Stars in her eyes: an only child in Shanghai steps into an adult world in front of her proud parents.
C Stowers / Panos Pictures

However, we shouldn’t make the mistake of thinking that kids are just the brainwashed puppets of youth marketers. They’re responding to pressure from advertisers, but they’re also clamoring to get into the marketplace themselves. Which shouldn’t surprise us. Young people can be excused for concluding that, in our culture, the status of personhood is attained by becoming a consumer. They’re surrounded on all sides by the message that the marketplace is where the action is: I buy, therefore I am.

Many forces in the modern world are bending childhood out of shape, and a lot of people would like to turn back the clock to a time when life seemed less complicated. But it’s not that simple. One response that I think we should be particularly wary of is ‘old-fartism’, a knee-jerk resistance to newfangled technology.

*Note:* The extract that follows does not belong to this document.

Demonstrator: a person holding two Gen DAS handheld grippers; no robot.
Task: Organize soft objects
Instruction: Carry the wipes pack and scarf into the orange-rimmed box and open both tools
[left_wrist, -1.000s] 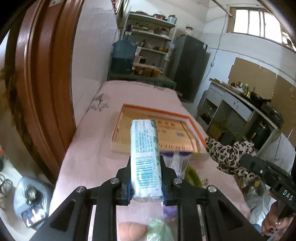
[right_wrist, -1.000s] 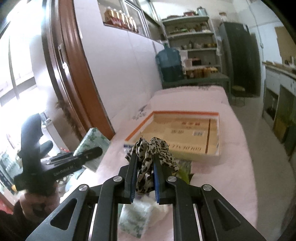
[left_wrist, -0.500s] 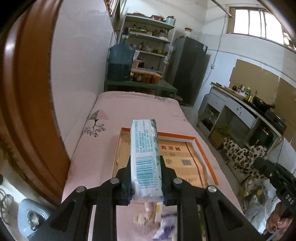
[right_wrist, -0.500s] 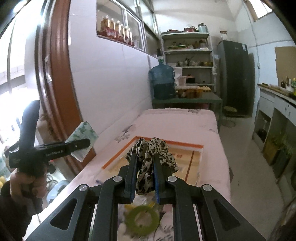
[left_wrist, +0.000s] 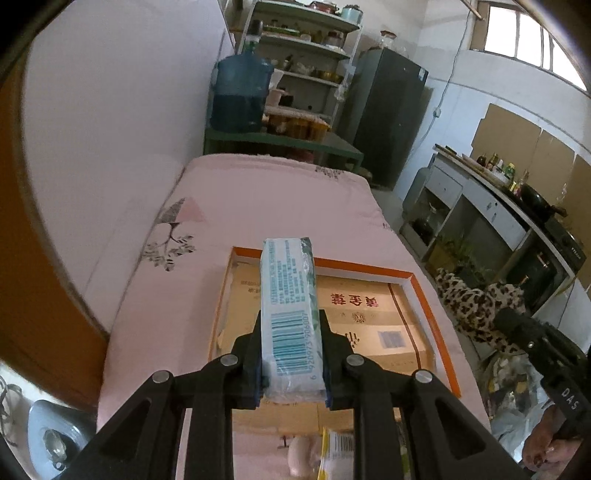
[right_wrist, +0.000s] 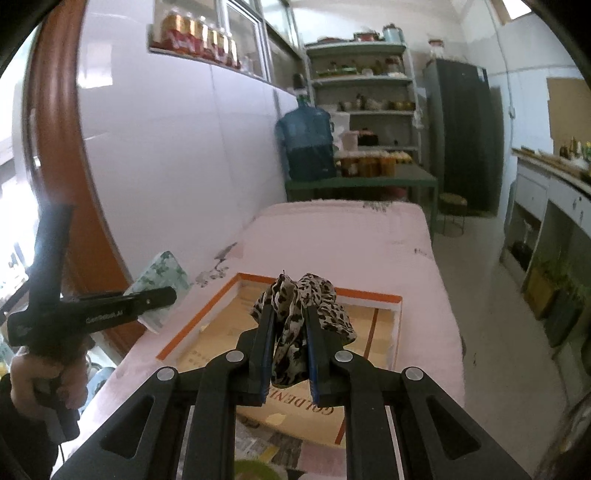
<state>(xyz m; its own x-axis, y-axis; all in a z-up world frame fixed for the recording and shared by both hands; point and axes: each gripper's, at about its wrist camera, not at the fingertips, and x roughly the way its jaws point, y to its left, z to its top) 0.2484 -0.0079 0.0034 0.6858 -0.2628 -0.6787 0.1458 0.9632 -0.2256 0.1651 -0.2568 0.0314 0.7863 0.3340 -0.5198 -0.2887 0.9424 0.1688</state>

Many adults are appalled by kids’ enthusiasm for cell phones and pagers, for example, and think these ubiquitous devices are responsible for the wholesale coarsening of public space. But the kids I talk to don’t share that view at all. To them, it feels perfectly normal to be always on-call and available. (Probably the first home telephones were viewed by a lot of people as the same kind of invasive abomination back in the early twentieth century.) There’s also a widespread belief that playing computer games has spawned an entire generation of kids with attention spans of zero. But experts like MIT sociologist Sherry Turkle argue that what looks to adults like a case of mass Attention-Deficit Disorder might in fact be the emergence of a new form of intelligence that’s more discontinuous, less linear than we’re used to.

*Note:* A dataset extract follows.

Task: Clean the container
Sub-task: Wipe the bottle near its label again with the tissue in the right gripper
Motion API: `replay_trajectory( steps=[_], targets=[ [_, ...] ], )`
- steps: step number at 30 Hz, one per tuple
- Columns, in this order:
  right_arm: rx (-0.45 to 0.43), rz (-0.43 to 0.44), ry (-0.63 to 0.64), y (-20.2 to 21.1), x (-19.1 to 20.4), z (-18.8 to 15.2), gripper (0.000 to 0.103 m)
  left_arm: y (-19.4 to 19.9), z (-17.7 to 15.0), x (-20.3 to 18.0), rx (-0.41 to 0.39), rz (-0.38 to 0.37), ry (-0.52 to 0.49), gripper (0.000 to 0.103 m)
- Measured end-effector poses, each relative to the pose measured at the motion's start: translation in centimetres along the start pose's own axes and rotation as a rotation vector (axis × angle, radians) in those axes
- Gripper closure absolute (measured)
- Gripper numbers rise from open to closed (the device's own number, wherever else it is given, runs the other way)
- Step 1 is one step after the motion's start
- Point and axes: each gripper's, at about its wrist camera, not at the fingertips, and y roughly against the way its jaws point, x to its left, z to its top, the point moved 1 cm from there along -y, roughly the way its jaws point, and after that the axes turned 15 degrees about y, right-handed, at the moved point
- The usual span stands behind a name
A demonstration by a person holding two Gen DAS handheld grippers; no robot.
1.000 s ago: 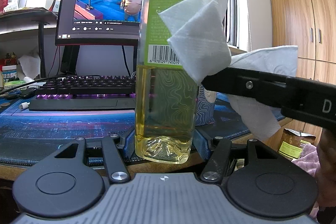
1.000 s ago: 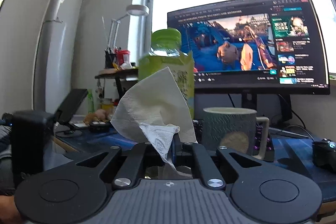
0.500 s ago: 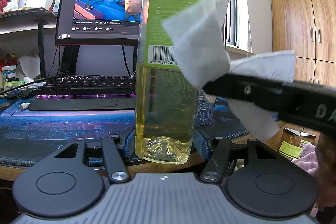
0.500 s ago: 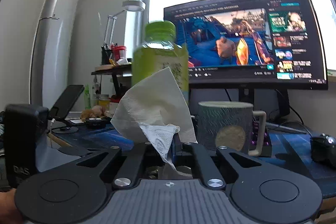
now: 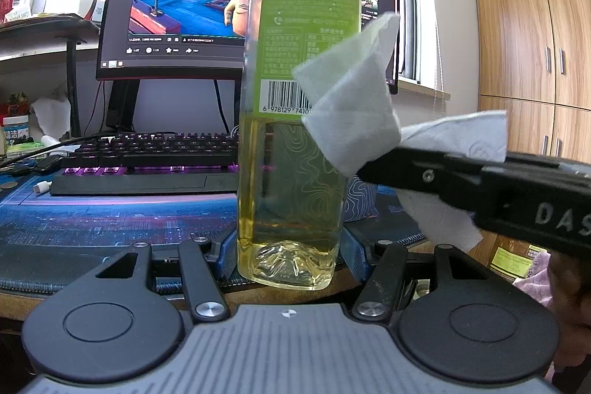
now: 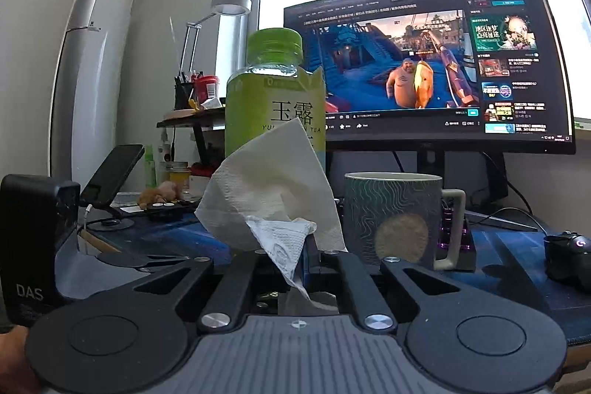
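The left gripper (image 5: 288,246) is clamping the green tea bottle (image 5: 295,120) low on its body, just above the base, and holding it upright above the near edge of the desk mat (image 5: 92,220), in front of the keyboard (image 5: 147,157). The bottle is about half full of yellow tea and its green cap (image 6: 275,45) is on. The right gripper (image 6: 291,255) is pinching a white paper tissue (image 6: 273,194), with its jaws closed down tight on the folded middle, so that a loose peak is standing up and pointing at the bottle.

In the left wrist view the tissue (image 5: 351,109) is lying against the right side of the bottle, over the lower edge of the green label (image 5: 310,24) and the barcode; whether it is really pressing there or only overlapping I cannot tell for sure.

The step in hand looks like wiping the bottle's side. To do it well, the right hand should be pushing the folded, thicker part of the tissue onto the plastic rather than the floppy tip, which will only brush. Strokes should be running along the bottle's length, label down to clear wall. The left grip needs to be staying firm, since sideways pressure could be tipping the bottle in the jaws. The patterned mug (image 6: 395,216) is standing just beside the bottle, so the wiping hand should be keeping clear of it.
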Motion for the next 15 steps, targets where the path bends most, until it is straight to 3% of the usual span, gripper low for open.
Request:
replay_trajectory(
  steps=[8,15],
  targets=[
    [-0.040,0.019,0.023,0.67,0.77,0.99,0.097,0.01,0.00,0.04,-0.001,-0.001,0.004,0.042],
    [-0.024,0.015,0.002,0.36,0.29,0.39,0.097,0.01,-0.04,0.06,-0.003,-0.001,0.004,0.042]
  ],
)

For all that, some things haven’t changed. Kids still need our time and attention. Though they sometimes act like they couldn’t care less and avoid us like the plague, kids deeply value their relationships with parents and other adults. And yet, for all our material wealth, time is the very commodity that the modern family is most squeezed for. Parents say they have less and less time to spend with their kids and pay attention to their needs. Many people chalk it up to work pressures, but that only glosses over the deeper problem – namely, that our culture puts a greater value on work than it does on family and community life. Added to that is the fact that we’re the first society in history to expect parents alone to shoulder all the responsibilities of child rearing. In most cultures and through most periods of history, childbearing was seen as the job of the whole community.

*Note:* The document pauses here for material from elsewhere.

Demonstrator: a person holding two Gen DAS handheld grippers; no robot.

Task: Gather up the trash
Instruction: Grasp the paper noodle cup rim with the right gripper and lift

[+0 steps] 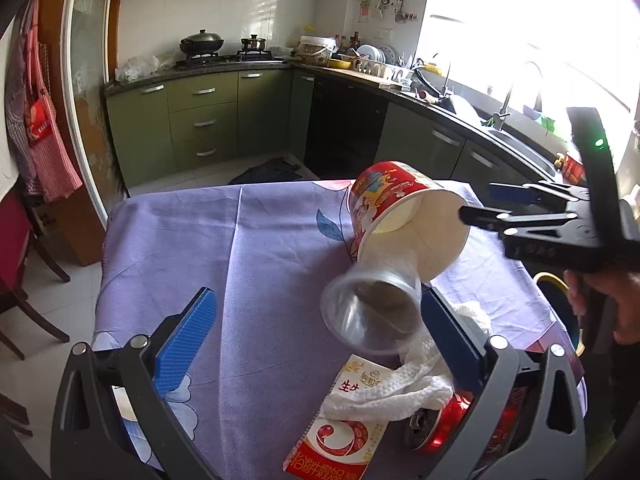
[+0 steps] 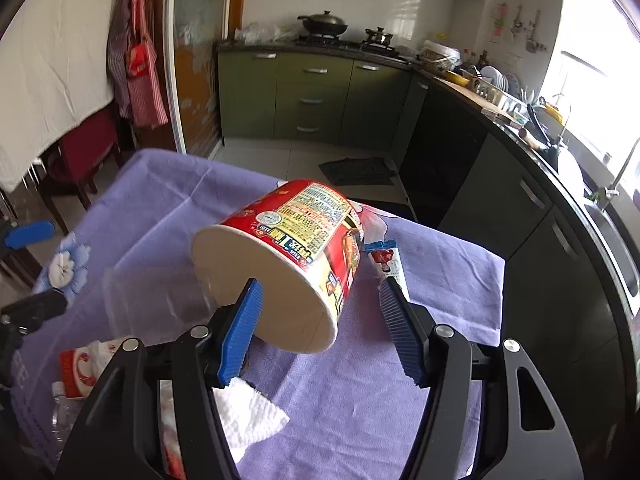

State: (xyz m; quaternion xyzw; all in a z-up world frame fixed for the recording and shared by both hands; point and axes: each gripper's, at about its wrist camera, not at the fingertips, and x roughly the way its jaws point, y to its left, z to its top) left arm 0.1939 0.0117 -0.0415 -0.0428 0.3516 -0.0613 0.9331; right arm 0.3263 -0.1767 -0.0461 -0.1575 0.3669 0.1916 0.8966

It was considered normal and natural that relatives and other adults should be intimately involved in children’s lives. But in the modern developed world the nuclear family is seen as a fortress unto itself, and the rearing of children depends entirely on ‘parenting’. We need to take back control of our time, not only so we can spend it with our children, but so we can work on rebuilding and re-cementing the social bonds that will allow them to grow up in real communities and have contact with a variety of interested, caring adults.

Kathleen McDonnell is a Toronto-based author specializing
in the issues of childhood. Her latest book is Honey, We Lost
the Kids
published by Second Story Press, 2002.